PSYchology

The boy told his mother that he loved her completely. She corrected: not «quite», but «very». He stubbornly: no, not at all. I love the horse and the car very much, and you absolutely. And my mother understood — he loves her with everything. With everything she has. And this can be considered the main sign of love.

Love is a feeling so integral that breaking it into signs seems like blasphemy. After all, the calling of love is to unite two into one. But that is why it is so important to understand what love consists of, so as not to mistake for it only one of its parts. Five basic components of love: desire, inspiration, pain, tenderness and pity.

Desire

Desire is the most understandable, physiological side of love. However, love desire differs from all others in that it cannot be completely quenched; it longs for itself, for its continuation and growth. Desire is cultural, it cultivates itself, cherishes, and the whole human civilization comes, perhaps, from this initial “cunning” of desire, which sets up obstacles for itself in order to overcome them and grow with them. It is not only about cultural sublimation, when it is translated into poems and novels, into paintings and symphonies. The suppression of desire leads to its own explosive growth. If physiology passes into culture, then culture, in turn, affects physiology.

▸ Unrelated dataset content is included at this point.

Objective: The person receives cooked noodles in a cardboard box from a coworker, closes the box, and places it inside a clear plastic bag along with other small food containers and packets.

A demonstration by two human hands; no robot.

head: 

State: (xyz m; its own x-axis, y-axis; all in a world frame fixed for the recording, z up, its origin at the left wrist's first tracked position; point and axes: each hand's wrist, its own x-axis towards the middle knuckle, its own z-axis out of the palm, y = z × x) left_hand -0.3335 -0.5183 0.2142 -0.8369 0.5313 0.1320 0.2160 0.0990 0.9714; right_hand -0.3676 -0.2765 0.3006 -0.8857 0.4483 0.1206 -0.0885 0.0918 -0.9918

Another feature of love desire is dialogue. Erotica is a continuous dialogue of one’s own desire with strangers. Desire differs from lust in that it cannot be satisfied only bodily — it needs the will of another person, interacts with his desires or unwillingnesses. I desire someone else’s desire that desires me. This is the golden rule of eroticism, which excludes violence and corresponds to the golden rule in the ethics of different peoples (“as you want people to do to you, so you do to them”).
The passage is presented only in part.